- Items listed in a dataset:
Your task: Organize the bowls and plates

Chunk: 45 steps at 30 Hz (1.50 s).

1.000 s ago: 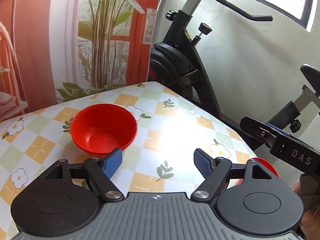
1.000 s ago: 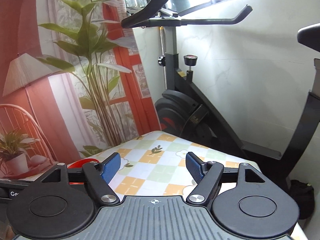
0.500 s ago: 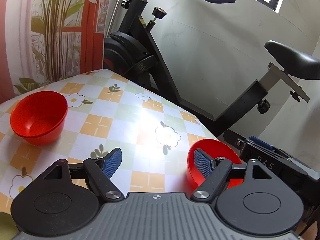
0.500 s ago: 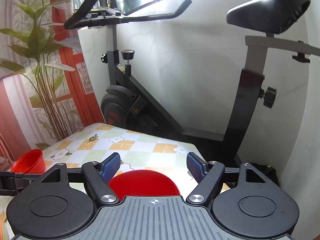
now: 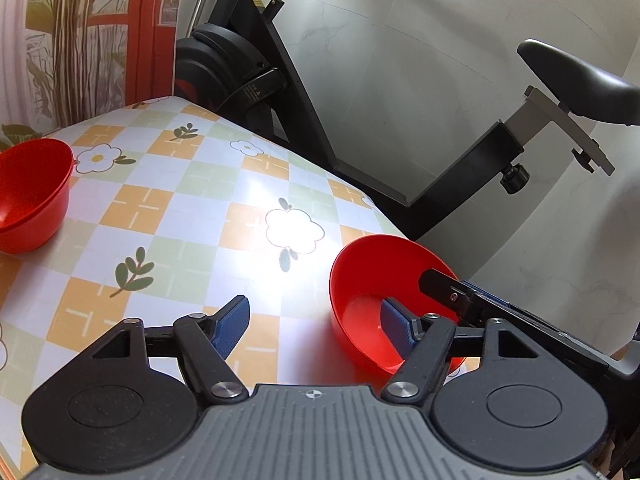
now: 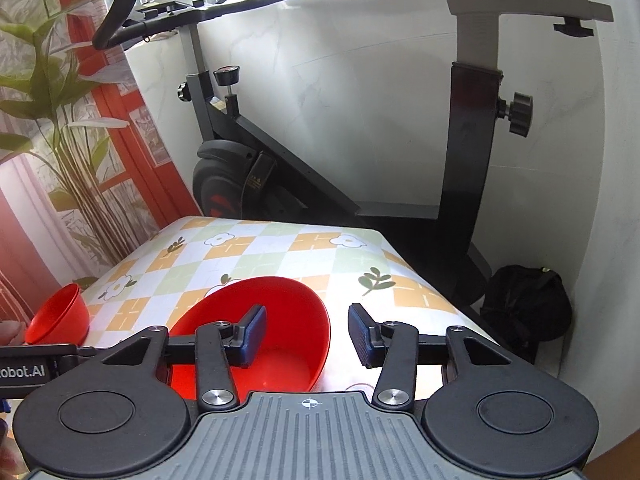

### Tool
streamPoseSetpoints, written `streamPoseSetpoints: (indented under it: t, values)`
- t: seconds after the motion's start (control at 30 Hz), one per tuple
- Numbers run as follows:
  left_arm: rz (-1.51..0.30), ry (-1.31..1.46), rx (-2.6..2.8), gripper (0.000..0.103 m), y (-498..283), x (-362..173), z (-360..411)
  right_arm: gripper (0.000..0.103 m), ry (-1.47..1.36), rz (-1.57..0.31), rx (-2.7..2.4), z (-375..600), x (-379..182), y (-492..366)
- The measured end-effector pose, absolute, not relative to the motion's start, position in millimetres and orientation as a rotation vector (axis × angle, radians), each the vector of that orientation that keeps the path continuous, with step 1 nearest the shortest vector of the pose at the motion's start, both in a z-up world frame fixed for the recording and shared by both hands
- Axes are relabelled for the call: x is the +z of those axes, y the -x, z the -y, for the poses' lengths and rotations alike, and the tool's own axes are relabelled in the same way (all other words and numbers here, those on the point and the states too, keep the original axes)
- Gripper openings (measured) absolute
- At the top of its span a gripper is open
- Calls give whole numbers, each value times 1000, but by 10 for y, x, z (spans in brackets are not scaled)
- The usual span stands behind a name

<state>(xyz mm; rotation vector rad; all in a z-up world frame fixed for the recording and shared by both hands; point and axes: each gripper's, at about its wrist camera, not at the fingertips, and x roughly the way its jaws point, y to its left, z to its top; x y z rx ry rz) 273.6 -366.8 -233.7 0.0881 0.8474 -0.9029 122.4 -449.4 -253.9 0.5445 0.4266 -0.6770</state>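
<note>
Bowls, two, red, on checked floral tabletop (image 5: 168,208). Near bowl (image 5: 372,280) upright by right tabletop edge; far bowl (image 5: 28,196) well apart at left, also upright. Left hand-held gripper (image 5: 314,318) released, pads spread wide, right pad over near bowl's rim, left pad above bare tabletop. Right hand-held gripper (image 6: 306,334) likewise released, straddling near bowl's (image 6: 280,320) right wall: left pad inside, right pad outside; contact with the wall unclear. Far bowl (image 6: 60,316) at left edge of right wrist view. Black exercise bike (image 6: 472,152) against white wall behind tabletop (image 6: 280,248); plant-print curtain (image 5: 80,32) at left.
</note>
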Motion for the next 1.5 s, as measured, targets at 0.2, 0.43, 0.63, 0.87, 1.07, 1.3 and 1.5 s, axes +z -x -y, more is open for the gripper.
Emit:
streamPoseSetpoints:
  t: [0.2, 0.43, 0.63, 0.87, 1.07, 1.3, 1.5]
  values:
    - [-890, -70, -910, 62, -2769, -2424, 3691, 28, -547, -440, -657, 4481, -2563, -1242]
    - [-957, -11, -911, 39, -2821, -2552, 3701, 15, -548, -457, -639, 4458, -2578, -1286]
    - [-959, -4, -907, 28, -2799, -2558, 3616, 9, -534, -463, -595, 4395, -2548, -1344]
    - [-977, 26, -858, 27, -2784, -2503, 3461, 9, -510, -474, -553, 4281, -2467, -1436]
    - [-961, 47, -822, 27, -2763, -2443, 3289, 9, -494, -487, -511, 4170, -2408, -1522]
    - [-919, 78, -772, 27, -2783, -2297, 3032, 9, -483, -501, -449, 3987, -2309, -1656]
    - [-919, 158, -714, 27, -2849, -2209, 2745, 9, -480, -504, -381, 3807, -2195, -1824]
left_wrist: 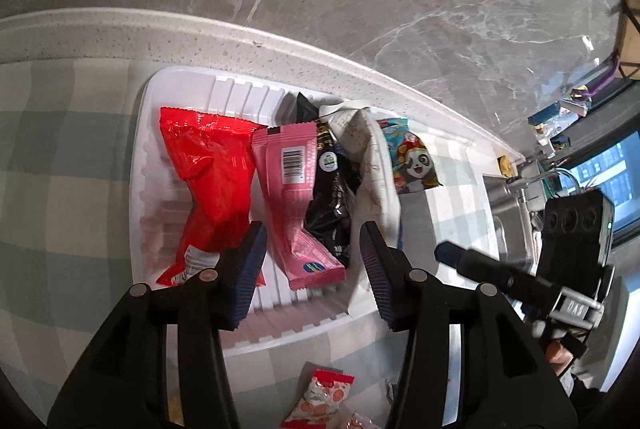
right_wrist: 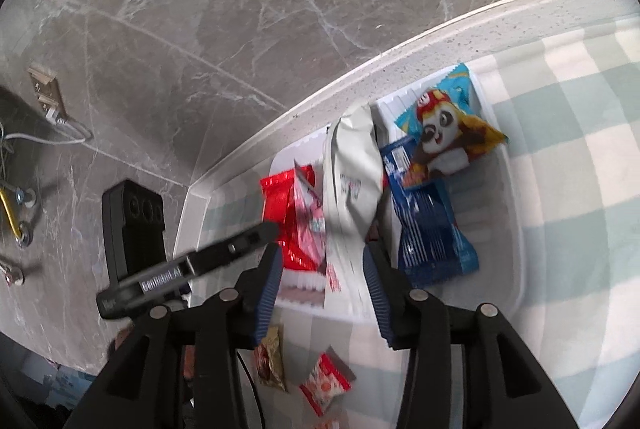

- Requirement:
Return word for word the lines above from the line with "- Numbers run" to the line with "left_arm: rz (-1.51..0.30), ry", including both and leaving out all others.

- Answer section:
- Numbers run as follows:
  left_arm: rz (-1.51..0.30), ry (-1.31..1.46), rx (-2.6..2.8), gripper (0.000..0.103 m), y (-498..283), x (-362..173), z (-360..411)

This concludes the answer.